According to the Centers for Disease Control (CDC), last year, more than 21,000 people in the U.S. were diagnosed with whooping cough. This is the highest rate of whooping cough that the U.S. has seen in approximately 50 years. Currently, there is a whooping cough epidemic in California. Last year, in California, there were 8,300 cases of whooping cough and 10 babies died. Nationally, there were 26 deaths attributable to whooping cough.
Whooping cough, also known as Pertussis, is a highly contagious bacterial infection. Once infected, it starts with symptoms that seem to be consistent with the common cold. However, within 10 to 12 days, it progresses. It can lead to weeks or months of coughing. It can also result in many devastating complications, such as pneumonia, dehydration, blindness, hearing loss, brain damage, seizures, or death. Infants have the highest risk of dying from this disease.
Those at highest risk, generally are those who have not yet be able to receive a high level of protection after receiving 3 doses of the pertussis vaccine. These include, but are not limited to:
* children who have not been vaccinated,
* children with delayed immunizations,
* children who are less than 6 months old
It is recommended that all children receive that whooping cough vaccine. This is offered as part of the Diphtheria-Tetanus-acellular Pertussis (DTaP) combination vaccine for children at ages 2, 4, 6, and 12-18 months old, with a booster at 4 to 5 years old. Additional recommendations are for children’s primary caregivers (moms, dads, grandparents, etc.) to receive the Tetanus-diphtheria-acellular pertussis (Tdap) vaccine.
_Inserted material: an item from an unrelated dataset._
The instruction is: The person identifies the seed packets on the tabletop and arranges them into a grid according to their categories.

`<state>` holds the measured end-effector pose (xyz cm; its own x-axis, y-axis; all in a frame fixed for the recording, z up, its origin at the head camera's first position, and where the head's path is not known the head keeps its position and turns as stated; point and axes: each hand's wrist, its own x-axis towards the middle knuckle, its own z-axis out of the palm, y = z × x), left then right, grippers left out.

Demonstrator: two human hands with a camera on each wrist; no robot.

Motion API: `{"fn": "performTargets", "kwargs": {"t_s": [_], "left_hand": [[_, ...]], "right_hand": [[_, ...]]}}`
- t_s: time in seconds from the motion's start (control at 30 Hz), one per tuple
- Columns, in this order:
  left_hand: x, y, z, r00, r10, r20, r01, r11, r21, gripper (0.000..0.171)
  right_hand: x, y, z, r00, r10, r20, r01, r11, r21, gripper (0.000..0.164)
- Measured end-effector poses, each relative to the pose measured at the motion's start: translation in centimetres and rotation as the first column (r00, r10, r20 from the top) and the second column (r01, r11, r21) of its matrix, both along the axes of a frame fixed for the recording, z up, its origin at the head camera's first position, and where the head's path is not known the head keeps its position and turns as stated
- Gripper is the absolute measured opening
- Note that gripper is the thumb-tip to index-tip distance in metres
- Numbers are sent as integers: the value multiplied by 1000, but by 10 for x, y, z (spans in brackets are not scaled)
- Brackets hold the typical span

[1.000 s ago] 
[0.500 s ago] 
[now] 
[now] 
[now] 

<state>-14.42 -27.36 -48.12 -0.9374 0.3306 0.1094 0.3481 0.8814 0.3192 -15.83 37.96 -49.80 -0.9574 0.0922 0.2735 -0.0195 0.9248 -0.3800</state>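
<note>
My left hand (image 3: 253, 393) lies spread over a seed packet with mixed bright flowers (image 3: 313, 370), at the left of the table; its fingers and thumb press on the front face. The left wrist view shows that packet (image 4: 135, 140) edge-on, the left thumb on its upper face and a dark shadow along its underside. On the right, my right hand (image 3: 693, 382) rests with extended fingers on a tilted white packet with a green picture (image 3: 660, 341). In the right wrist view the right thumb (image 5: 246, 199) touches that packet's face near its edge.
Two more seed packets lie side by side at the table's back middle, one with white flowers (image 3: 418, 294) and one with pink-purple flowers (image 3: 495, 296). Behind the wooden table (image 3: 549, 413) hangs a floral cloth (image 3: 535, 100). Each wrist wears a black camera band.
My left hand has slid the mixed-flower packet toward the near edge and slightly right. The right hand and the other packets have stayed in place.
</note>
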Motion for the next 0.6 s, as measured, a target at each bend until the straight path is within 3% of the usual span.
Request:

I recommend this for all of my patients, their parents, and the older kids (teenagers) at home. Funny enough, dads hate the idea of receiving any vaccines. I never thought I would hear so many grown men cry, “But doc, do you know I hate shots? Do you know the last time I got shots?” My usual reply is, “Yes, I understand. No one likes them. Since, it’s been so long, you are probably not protected against pertussis. Just remember, you’re not doing this for yourself; you’re doing this for your baby.”
As always, consult your doctor with any questions you have about this disease and/or its prevention.